A. S. EXUPERY: Gemeinschaft ist nicht die Summe an Interessen sondern die Summe an Hingabe.

 

GOETHE, J. W. von: Das Gescheite ist immer in der Minderheit.

 

GRILLPARZER Franz, nach Königgrätz: Als Deutscher bin ich geboren – bin ich noch

einer? Nur was ich Deutsches geschrieben, das nimmt mir keiner.

 

HAVEL Vaclav: Ich kann mir vorstellen, dass eine meiner Ansichten links, eine andere im Gegenteil rechts erscheinen mag; ich kann mir sogar vorstellen, dass ein und dieselbe An-sicht dem einen links und dem anderen rechts erscheint – und das ist mir, um die Wahrheit zu sagen, völlig gleichgültig.

 

KANT Immanuel: Ein mündiger Mensch ist nur der, welcher sich seines Verstandes ohne die Anleitung eines anderen zu bedienen imstande ist.

 

LINCOLN Abraham: I don’t think much of a man, who is not wiser today than he was jesterday.

 

LÖNS Hermann: Lass’ Deine Augen offen sein, geschlossenen Deinen Mund, und wandle still, so werden Dir geheime Dinge kund.

 

NIETZSCHE Friedrich: Wer denken will muss gut frieren können.

 

PAVESE Cesare: Man strebt danach, eine Arbeit zu haben, um das Recht zu haben, sich

auszuruh’n.

 

ROSEGGER Peter, zum Neuen Jahr: Ein bisschen mehr Freude und weniger Streit, ein bisschen mehr Güte und weniger Leid, ein bisschen mehr Liebe und weniger Hass, ein bisschen mehr Weisheit, das wäre schon was. – Statt soviel Unrast ein bisschen mehr Ruh’, statt immer nur ICH ein bisschen mehr DU, statt Angst und Hemmung ein bisschen mehr Mut, und Kraft zum Handeln, das wäre doch gut. – Statt Trübsal und Dunkel ein bisschen mehr Licht, kein quälend’ Verlangen, ein froher Verzicht, und viel mehr Blumen, solange es geht, nicht erst auf den Gräbern, da blüh’n sie zu spät.

 

SENECA: Die größte Tugend des freien Mannes ist das Aushalten der Unbill.

 

SENECA: Für einen Steuermann, der nicht weiß, wo er hinwill, ist jeder Wind der falsche.

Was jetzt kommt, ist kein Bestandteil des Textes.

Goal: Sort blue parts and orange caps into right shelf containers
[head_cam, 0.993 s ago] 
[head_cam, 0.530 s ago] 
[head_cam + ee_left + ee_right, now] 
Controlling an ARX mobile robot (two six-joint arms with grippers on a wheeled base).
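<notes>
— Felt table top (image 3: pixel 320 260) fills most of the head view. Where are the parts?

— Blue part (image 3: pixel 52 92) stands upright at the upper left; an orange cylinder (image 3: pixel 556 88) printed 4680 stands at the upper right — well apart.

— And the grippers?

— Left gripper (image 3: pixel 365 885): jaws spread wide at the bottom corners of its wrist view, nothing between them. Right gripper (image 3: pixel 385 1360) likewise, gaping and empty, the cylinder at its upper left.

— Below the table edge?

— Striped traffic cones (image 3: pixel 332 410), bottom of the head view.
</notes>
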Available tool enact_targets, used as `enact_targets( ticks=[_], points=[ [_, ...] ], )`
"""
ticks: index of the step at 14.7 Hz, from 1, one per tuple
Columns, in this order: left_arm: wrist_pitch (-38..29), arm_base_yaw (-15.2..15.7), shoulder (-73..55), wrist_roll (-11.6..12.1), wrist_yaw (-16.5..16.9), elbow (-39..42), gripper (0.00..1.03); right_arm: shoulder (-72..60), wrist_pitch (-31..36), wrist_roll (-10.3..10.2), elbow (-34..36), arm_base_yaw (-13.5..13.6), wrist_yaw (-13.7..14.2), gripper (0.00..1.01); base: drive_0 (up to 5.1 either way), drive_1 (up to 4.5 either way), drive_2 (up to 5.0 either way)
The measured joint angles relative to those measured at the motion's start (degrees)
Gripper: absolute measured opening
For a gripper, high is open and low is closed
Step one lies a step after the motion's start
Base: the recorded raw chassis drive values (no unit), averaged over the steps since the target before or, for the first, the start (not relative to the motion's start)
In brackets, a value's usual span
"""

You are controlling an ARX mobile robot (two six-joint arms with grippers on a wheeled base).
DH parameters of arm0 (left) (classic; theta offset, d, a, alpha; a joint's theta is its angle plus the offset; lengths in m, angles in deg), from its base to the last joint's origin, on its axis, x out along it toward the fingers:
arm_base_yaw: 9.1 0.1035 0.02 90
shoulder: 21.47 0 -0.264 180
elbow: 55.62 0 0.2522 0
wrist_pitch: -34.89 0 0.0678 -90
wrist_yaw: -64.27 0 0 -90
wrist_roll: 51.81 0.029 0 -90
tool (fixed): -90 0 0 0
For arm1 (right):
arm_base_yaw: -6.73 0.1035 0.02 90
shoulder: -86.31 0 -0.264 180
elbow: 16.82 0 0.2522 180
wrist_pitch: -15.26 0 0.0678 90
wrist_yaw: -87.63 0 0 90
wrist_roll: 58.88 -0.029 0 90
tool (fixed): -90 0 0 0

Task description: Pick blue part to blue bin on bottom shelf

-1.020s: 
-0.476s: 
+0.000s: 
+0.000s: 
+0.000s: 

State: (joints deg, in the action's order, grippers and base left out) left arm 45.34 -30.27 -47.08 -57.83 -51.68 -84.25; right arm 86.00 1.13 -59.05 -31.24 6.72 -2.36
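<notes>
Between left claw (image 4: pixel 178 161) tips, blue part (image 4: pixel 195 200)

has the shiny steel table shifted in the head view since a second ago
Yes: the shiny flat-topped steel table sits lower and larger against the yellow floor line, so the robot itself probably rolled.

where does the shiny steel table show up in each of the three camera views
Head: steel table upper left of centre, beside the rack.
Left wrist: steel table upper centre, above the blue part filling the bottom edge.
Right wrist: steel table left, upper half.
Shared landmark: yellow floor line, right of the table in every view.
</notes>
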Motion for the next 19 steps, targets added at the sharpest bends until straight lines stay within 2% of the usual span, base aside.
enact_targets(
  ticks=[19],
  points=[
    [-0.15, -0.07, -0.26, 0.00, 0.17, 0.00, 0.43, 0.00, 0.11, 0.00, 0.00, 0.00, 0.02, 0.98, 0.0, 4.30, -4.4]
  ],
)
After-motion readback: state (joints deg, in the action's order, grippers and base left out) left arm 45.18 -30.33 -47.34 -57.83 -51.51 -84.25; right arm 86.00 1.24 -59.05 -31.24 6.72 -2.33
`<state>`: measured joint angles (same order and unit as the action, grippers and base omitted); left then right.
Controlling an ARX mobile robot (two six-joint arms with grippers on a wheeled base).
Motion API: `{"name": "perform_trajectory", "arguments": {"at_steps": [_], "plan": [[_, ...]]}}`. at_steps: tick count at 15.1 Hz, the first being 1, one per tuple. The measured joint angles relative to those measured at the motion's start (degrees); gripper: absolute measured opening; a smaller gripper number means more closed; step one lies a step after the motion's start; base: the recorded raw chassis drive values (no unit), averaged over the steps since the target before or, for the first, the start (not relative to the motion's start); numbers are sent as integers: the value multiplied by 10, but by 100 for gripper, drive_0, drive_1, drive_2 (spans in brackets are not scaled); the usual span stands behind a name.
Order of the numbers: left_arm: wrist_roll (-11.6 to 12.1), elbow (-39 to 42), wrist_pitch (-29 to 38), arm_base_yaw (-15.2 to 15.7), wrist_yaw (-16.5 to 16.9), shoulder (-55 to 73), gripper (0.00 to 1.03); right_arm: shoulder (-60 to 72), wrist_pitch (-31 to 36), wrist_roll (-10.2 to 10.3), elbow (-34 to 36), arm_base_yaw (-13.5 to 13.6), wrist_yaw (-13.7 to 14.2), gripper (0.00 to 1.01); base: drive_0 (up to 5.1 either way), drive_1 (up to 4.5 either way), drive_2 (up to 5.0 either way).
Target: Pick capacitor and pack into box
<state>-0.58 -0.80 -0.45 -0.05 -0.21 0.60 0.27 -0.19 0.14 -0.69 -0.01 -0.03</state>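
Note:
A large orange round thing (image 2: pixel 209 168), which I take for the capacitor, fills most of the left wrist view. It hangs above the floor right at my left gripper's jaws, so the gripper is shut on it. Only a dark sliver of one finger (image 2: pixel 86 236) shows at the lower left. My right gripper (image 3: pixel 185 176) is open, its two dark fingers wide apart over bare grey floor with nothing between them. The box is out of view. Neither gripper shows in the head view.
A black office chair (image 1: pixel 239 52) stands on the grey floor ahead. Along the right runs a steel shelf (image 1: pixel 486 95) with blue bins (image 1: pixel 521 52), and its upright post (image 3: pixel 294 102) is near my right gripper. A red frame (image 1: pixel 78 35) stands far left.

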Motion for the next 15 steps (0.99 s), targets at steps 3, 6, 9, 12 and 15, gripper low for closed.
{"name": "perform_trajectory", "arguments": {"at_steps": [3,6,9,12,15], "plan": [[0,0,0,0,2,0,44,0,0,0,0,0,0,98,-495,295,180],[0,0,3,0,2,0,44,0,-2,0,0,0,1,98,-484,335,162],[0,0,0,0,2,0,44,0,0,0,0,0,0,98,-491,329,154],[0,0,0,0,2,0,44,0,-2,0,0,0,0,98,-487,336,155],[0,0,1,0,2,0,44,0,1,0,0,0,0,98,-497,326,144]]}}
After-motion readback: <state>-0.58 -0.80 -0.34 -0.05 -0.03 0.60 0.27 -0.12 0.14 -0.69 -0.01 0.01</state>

VALERIE Paul: Guter Geist sei trocken!

 

VOLTAIRE: Common sense is not so common!

 

WILDE Oscar: Die Jugend ist an die Jugend vergeudet.

 

 

9. Aus Tabulae Votivae (GOETHE/SCHILLER)

 

Im Hexameter steigt des Springquells silberne Säule,

im Pentameter d'rauf - fällt sie melodisch herab.

 

Fromme gesunde Natur, wie stellt die Moral dich an Pranger,

heil'ge Vernunft, wie tief - stürzt dich der Schwärmer hinab.

 

Nie verlässt uns der Irrtum, doch zieht ein höher Bedürfnis

immer den strebenden Geist - leise zur Wahrheit hinan.